"Tout nous sépare" : Nekfeu fait chanter Catherine Deneuve (Vidéo)
Le rappeur Nekfeu fait des débuts réussis au cinéma et donne la réplique à Catherine Deneuve dans Tout nous sépare, film policier de Thierry Klifa hélas moins convaincant et qui sort ce mercredi 8 sur les écrans.
À 35 ans, Julia (Diane Kruger) vit toujours chez sa mère Louise (Catherine Deneuve), une riche bourgeoise qui a repris l'entreprise de travaux publics de son défunt mari, dans la région de Sète. Julia, qui boite et marche avec une canne à cause d'une blessure due à un accident, ne fait rien de ses journées sinon d'avoir des pensées suicidaires et de fréquenter un petit délinquant des environs, Rodolphe (Nicolas Duvauchelle).
Elle est accro à lui: il lui procure frissons sexuels et drogues pour calmer ses douleurs. Mais cette fréquentation ne plaît pas à sa mère, qui demande à Rodolphe d'arrêter de voir sa fille. "30.000 euros et je disparais", lui répond celui-ci, qui a des ennuis d'argent avec ses copains voyous et doit une grosse somme à un caïd local.
Mais une nuit, un événement imprévu change la donne. Ce n'est plus Rodolphe mais son meilleur pote, Ben (Nekfeu), qui prend le relais et fait chanter Louise. Entre la femme d'affaires qui veut protéger sa fille et le petit délinquant sans scrupules, les premiers contacts sont brutaux mais peu à peu se noue entre eux un lien mystérieux…
"Il y a longtemps que je voulais me frotter au genre, mettre en scène un polar avec disparition, maîtres-chanteurs, flingues, bagarres, suspense…", dit le réalisateur Thierry Klifa, dont c'est le quatrième long métrage après des histoires plus familiales et des films plus choraux, et qui a voulu changer de genre et s'encanailler en allant voir du côté des banlieues difficiles. "La réalité actuelle, avec ce qu’elle a de violent et de trivial, me permet de m’approprier les codes du film noir en les adaptant à notre contexte social", explique-t-il. "J’avais envie de rendre compte du monde dans lequel on vit aujourd’hui: fracturé, explosif. En forçant mon héroïne à pénétrer le milieu des malfrats pour protéger sa fille, je voyais l’occasion de confronter deux mondes à la fois proches et complètement étanches".

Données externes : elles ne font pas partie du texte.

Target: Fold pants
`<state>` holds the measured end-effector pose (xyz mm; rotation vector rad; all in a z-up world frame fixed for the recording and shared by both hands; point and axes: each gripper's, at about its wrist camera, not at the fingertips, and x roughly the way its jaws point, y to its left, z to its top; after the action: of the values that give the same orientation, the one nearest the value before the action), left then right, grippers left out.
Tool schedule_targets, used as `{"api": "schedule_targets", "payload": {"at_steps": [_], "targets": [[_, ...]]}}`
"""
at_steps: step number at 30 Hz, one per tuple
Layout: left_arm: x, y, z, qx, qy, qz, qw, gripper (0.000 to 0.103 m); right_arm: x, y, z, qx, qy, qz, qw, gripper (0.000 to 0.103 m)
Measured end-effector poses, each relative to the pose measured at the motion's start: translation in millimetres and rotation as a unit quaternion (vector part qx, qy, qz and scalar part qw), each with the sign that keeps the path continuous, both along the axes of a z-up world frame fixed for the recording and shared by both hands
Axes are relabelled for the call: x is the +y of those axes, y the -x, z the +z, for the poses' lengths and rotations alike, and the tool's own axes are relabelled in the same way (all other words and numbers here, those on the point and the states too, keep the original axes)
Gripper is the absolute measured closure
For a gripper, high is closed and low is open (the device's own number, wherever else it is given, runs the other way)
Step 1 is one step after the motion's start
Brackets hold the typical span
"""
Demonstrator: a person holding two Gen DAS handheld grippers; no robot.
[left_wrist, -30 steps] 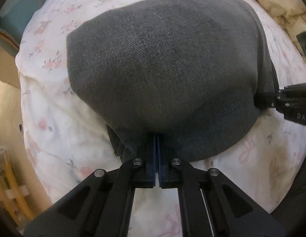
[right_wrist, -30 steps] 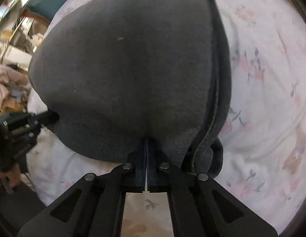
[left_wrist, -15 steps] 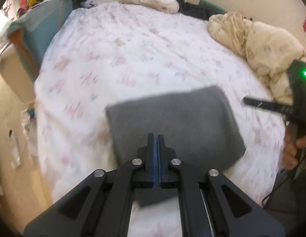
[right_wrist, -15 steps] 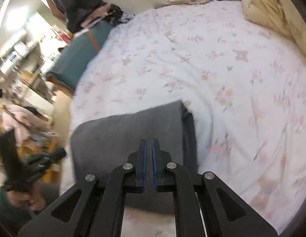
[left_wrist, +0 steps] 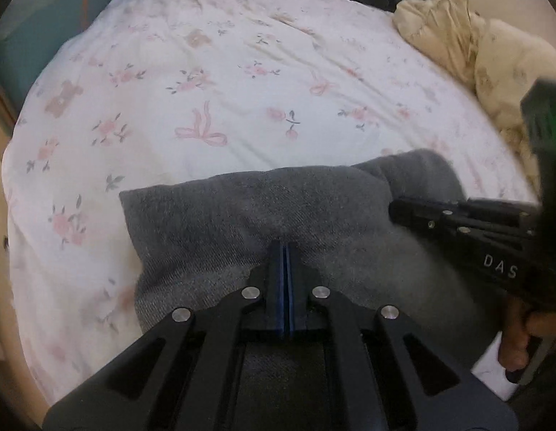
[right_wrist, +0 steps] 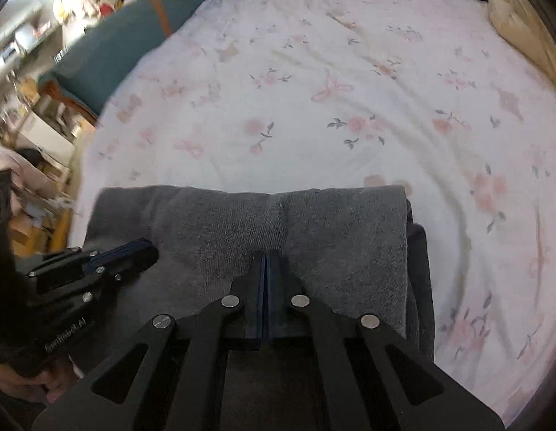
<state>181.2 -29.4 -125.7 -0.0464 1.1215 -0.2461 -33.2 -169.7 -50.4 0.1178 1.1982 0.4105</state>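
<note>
My left tool (left_wrist: 285, 251) and right tool (right_wrist: 265, 262) are hovering low over the folded pants (left_wrist: 263, 215), each with its two fingers pressed together on nothing; whether the tips are touching the cloth I cannot tell. The pants, a charcoal fabric with a fine diagonal weave, are lying in a thick rectangular stack at the near edge of the bed (left_wrist: 242, 72). A shallow crease is running down the middle of the top layer, and at the right side of the stack, in the right wrist view, a lower layer is sticking out past the top one (right_wrist: 418, 262). The bedsheet (right_wrist: 349, 107) is white cotton printed with pink roses, ribbons and small bears, lightly wrinkled. A crumpled cream quilt (left_wrist: 486, 54) is sitting at the far right of the bed, and a teal chair (right_wrist: 127, 46) is standing beside its left edge. Compared with half a second ago, both tools are sitting closer to the pants, which are filling more of each view, and the motion blur is gone.
</note>
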Motion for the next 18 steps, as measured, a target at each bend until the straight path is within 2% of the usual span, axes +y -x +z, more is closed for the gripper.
{"api": "schedule_targets", "payload": {"at_steps": [2, 4, 8, 10, 11, 12, 13, 14, 15, 17, 18], "targets": [[4.2, -9.1, -6.6, 0.026, 0.017, 0.017, 0.9994, 0.100, 10.0, -3.4, -14.7, -0.004, 0.031, 0.003, 1.000, 0.103], [4.8, -15.9, -6.9, 0.042, 0.022, 0.018, 0.9987, 0.100, 8.8, -10.1, -30.4, 0.000, 0.028, -0.013, 1.000, 0.103], [-2.5, -4.9, 9.8, 0.032, -0.010, 0.004, 0.9994, 0.101, -12.0, -30.0, -46.5, 0.049, -0.030, -0.049, 0.997, 0.103], [-0.6, -0.8, 25.1, 0.028, 0.004, 0.009, 0.9995, 0.101, -28.9, -40.2, -44.9, 0.066, -0.071, -0.048, 0.994, 0.103], [4.4, 1.4, 32.4, 0.027, 0.025, 0.014, 0.9992, 0.095, -37.0, -40.9, -41.9, 0.064, -0.083, -0.047, 0.993, 0.098], [13.9, 6.3, 43.1, 0.024, 0.062, 0.021, 0.9976, 0.079, -53.1, -39.5, -35.8, 0.053, -0.097, -0.052, 0.993, 0.092], [21.0, 9.5, 49.7, 0.018, 0.081, 0.029, 0.9962, 0.066, -71.7, -40.1, -29.1, 0.036, -0.111, -0.065, 0.991, 0.089], [31.2, 15.2, 58.0, 0.003, 0.091, 0.047, 0.9947, 0.035, -83.5, -38.8, -24.3, 0.029, -0.123, -0.075, 0.989, 0.075], [36.8, 18.1, 62.2, -0.009, 0.086, 0.064, 0.9942, 0.012, -100.4, -37.8, -22.4, 0.024, -0.142, -0.088, 0.986, 0.041], [54.5, 26.6, 65.5, -0.032, 0.074, 0.103, 0.9914, 0.004, -134.7, -37.4, -30.0, 0.029, -0.173, -0.124, 0.977, 0.004], [60.3, 28.2, 61.6, -0.027, 0.075, 0.112, 0.9905, 0.004, -144.9, -35.7, -38.5, 0.029, -0.181, -0.138, 0.973, 0.004]]}}
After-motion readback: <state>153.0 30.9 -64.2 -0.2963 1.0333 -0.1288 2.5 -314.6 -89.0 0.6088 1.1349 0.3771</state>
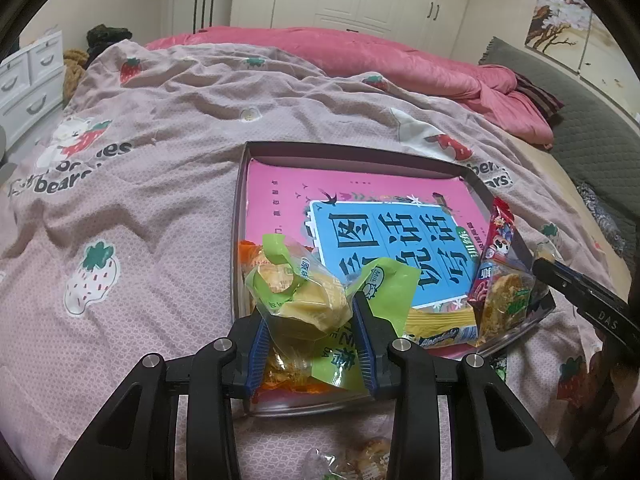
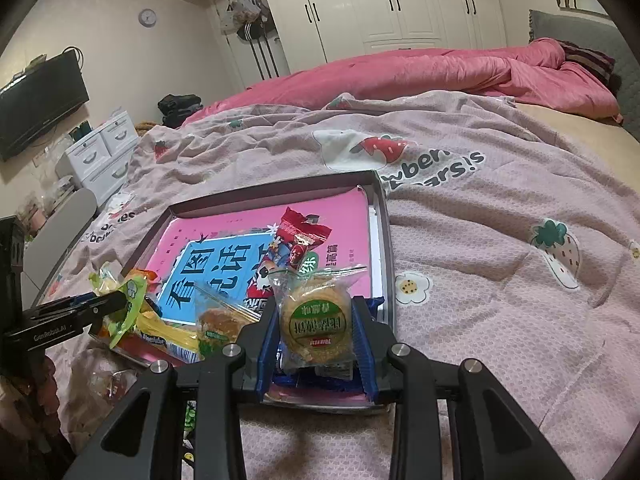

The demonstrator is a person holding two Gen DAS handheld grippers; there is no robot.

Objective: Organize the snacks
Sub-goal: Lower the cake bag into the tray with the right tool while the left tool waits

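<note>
My left gripper point(image 1: 311, 307) is shut on a green and yellow snack packet point(image 1: 308, 280), held over the near corner of a shallow grey-rimmed box point(image 1: 239, 216). A pink book with a blue panel point(image 1: 360, 204) lines the box. My right gripper point(image 2: 316, 306) is shut on a clear packet with a round pastry and green label point(image 2: 314, 322), above the box's near edge point(image 2: 387, 240). In the box lie a red packet point(image 2: 301, 238), another pastry packet point(image 2: 216, 322) and a yellow packet point(image 1: 438, 320). The left gripper point(image 2: 106, 304) shows at the left of the right wrist view.
The box rests on a pale pink strawberry-print bedspread point(image 1: 140, 208). A loose snack packet point(image 1: 362, 456) lies on the bedspread in front of the box. A rumpled pink duvet point(image 1: 360, 56) fills the far side of the bed. White drawers point(image 2: 104, 152) stand beyond the bed's left edge.
</note>
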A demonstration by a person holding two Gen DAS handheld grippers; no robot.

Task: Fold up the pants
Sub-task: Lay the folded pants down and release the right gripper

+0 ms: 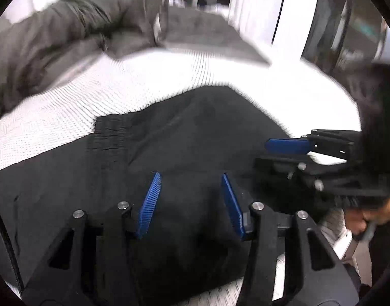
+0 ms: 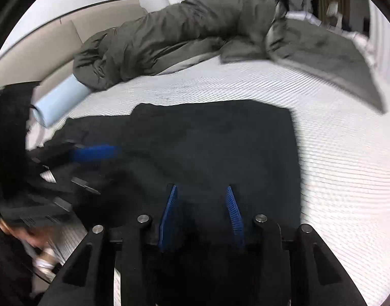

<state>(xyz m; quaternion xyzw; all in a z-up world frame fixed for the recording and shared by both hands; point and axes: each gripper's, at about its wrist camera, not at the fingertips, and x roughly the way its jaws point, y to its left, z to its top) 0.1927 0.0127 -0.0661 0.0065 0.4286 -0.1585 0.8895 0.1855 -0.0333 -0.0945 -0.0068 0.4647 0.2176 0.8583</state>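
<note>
Black pants (image 1: 169,137) lie spread on a white ribbed bed (image 1: 118,84), elastic waistband at the left in the left wrist view. In the right wrist view the pants (image 2: 220,137) form a flat dark rectangle. My left gripper (image 1: 190,178) is open and empty, just above the cloth; it also shows in the right wrist view (image 2: 93,153) at the left. My right gripper (image 2: 201,191) is open and empty over the pants' near edge; it also shows in the left wrist view (image 1: 284,145) at the right. Both views are motion-blurred.
A rumpled grey-green duvet (image 2: 182,30) lies along the far side of the bed. A pale blue roll (image 2: 60,99) rests at the far left by a beige headboard (image 2: 42,51). White ribbed bed surface (image 2: 335,165) lies right of the pants.
</note>
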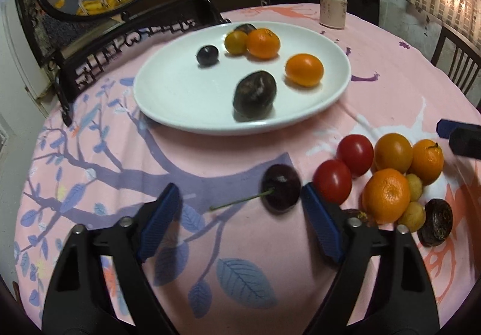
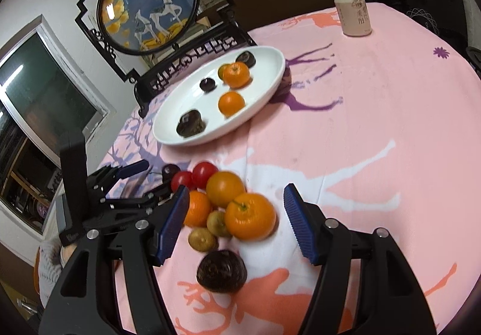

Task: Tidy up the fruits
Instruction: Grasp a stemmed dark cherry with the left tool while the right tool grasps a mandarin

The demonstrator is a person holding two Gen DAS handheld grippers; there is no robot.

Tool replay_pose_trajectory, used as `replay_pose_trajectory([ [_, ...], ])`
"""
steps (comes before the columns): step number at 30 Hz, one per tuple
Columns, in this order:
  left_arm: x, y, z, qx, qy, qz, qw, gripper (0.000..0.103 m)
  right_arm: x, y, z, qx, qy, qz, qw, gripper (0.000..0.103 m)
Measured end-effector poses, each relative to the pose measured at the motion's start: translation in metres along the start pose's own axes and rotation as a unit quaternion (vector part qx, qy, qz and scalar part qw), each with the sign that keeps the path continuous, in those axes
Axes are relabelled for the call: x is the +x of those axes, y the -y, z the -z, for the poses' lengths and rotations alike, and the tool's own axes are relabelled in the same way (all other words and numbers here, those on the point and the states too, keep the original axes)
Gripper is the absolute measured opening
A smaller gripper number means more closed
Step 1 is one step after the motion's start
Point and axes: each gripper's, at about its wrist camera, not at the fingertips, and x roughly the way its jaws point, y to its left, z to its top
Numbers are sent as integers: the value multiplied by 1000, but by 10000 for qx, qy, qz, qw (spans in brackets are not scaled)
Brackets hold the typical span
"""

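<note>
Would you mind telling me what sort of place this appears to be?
Probably a home dining room: a table under a pink printed tablecloth, a white plate of fruit, and a framed round deer picture behind it.

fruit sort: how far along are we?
Done: six fruits sit on the white plate, among them two oranges and a dark plum.
In hand: nothing held; the open left gripper straddles a cherry, the open right gripper an orange.
Left: the pile on the cloth, including two tomatoes.
</note>
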Motion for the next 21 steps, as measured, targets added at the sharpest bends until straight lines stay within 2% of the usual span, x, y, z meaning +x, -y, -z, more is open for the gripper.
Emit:
replay_pose_trajectory([
  [1,0,1,0,20,-14,91,10000,67,0,0,1,-9,-28,1,10000,65],
  [3,-1,6,1,153,24,154,9998,58,0,0,4,-21,-57,-2,10000,65],
  [7,-3,12,2,260,74,168,9995,48,0,1,9,-49,-139,-29,9999,65],
  [12,-1,11,-1,206,80,227,9995,48,3,3,12,-27,-257,22,9997,65],
  [15,3,11,-5,206,70,212,9995,51,7,1,14,-67,-342,54,9994,65],
  [18,6,10,-8,174,54,335,9993,51,9,0,16,-117,-383,81,9992,65],
  [21,7,11,-9,201,56,460,9987,45,11,0,16,-138,-425,52,9990,58],
])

Hélas le résultat est peu convaincant, et confirme que sa filmographie est de moins en moins attractive: après le séduisant Une vie à t'attendre (2004), Le héros de la famille (2006) était un peu moins bien et Les yeux de sa mère (2011) plus décevant encore. Depuis, Thierry Klifa s'est consacré au théâtre en mettant en scène trois pièces avec Fanny Ardant, avant de revenir au cinéma, attiré par l'idée de diriger à nouveau Catherine Deneuve, pour qui il a écrit ce rôle.
Mais est-ce un crime de lèse-majesté que de trouver que celle-ci n'est pas au mieux de sa forme, tout comme Diane Kruger? La faute à des personnages qui sonnent faux, malgré les aspérités qu'on leur donne pour échapper à la caricature et au cliché de la bourgeoise (la mère, la fille) à la fois effrayée et fascinée par le voyou.
Et les invraisemblances du scénario, les rapports peu crédibles qui se nouent entre les personnages de Louise et de Ben, les dialogues postiches (une conversation entre les deux sur le toit d'un immeuble sonne complètement faux) font que le film s'enfonce peu à peu –sous prétexte d'aller décrire le milieu des petits délinquants et de créer un semblant de suspense. Dommage pour Thierry Klifa désireux, tout en changeant de genre, de continuer à explorer les thèmes qui lui sont chers: liens et secrets familiaux, incommunicabilité entre les personnes, culpabilité.
Paradoxalement, c'est Nekfeu, dont le métier n'était pas d'être acteur jusqu'à présent, qui s'en tire le mieux dans ce Tout nous sépare et, loin d'être ridicule, donne un peu de crédibilité à son personnage, à défaut d'en donner au film et à son scénario. C'est mieux que rien, mais c'est très insuffisant.